Following the Weld County Board of Commissioners’ decision to deny the city of Thornton’s application to build a water pipeline through the county, Thornton intends to use a state statute to overrule the commissioners’ decision.

Thornton City Council on Tuesday will vote on a resolution directing the city to bypass the board’s denial and commence pipeline construction, according to a posted meeting agenda.

If approved the resolution will allow Thornton will skip an otherwise lengthy and cumbersome process for getting the pipeline approved at a point where the city feels like time is running short.

Thornton’s goal is to complete the Thornton Water Project, a 75-mile pipeline from a reservoir near Fort Collins, by 2025. So far, the city has built 6 miles in jurisdictions where Thornton has negotiated agreements. However, the two longest sections – one in unincorporated Larimer County and the other in unincorporated Weld County – have faced setbacks.
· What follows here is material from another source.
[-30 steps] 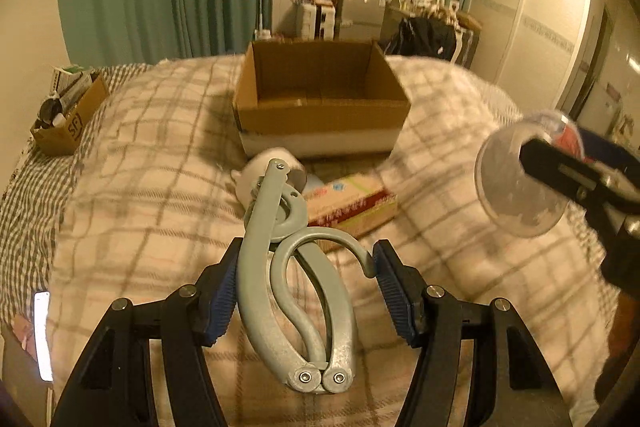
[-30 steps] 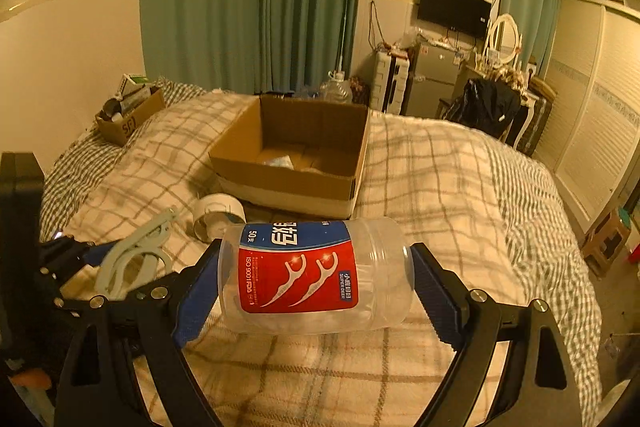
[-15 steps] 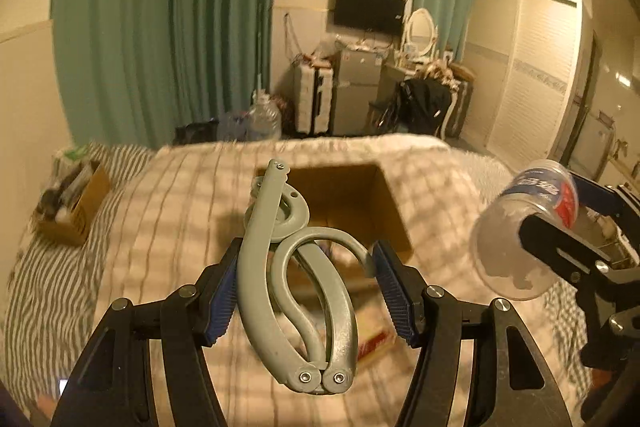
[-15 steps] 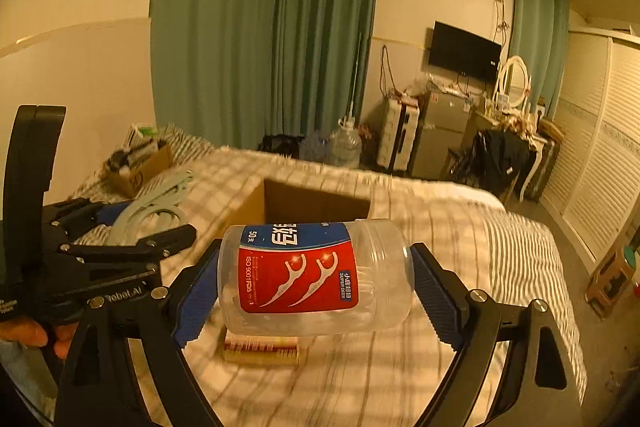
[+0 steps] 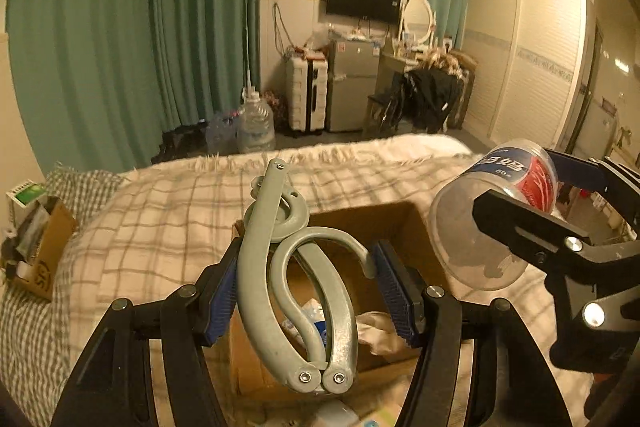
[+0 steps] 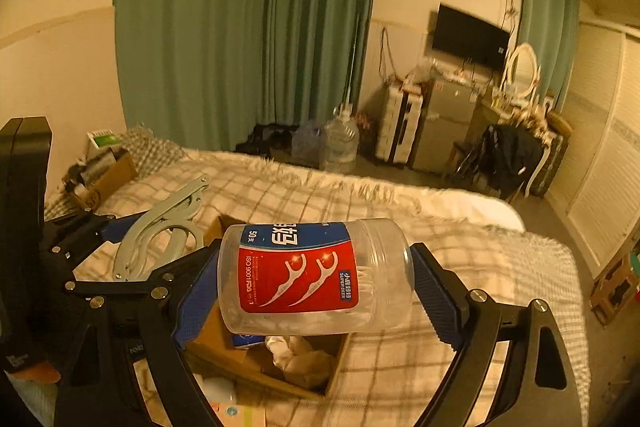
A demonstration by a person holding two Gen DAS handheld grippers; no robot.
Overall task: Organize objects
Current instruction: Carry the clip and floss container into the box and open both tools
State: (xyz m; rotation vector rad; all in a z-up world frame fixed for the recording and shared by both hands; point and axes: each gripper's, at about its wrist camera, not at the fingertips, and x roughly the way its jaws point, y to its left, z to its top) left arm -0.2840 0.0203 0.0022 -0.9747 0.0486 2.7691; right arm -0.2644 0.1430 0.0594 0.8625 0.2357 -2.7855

“Thornton has followed all of the processes and regulations required in every jurisdiction our project will impact,” said Thornton Mayor Jan Kulmann in an email statement. “But at the end of the day, we have to use every option we can to make sure the pipeline is constructed, and the water arrives here in Thornton.”

The Larimer County Board of Commissioners denied Thornton’s application for a “1041 permit” to build the pipeline in 2019, leading to a series of ongoing court battles between the city and Larimer County board. Then in May, the Weld County board denied Thornton’s application for a “use by special review” permit, causing Thornton to file a complaint against the board in Weld County District Court.

Thornton began to seriously consider using a state statute that would essentially reverse the board’s decision right after the Weld County commissioners’ denial, city spokesman Todd Barnes said. Colorado Revised Statutes 30-28-110(1)(c) allows a utility that is financing and authorizing the construction of a project to overrule a denial by a county board of commissioners.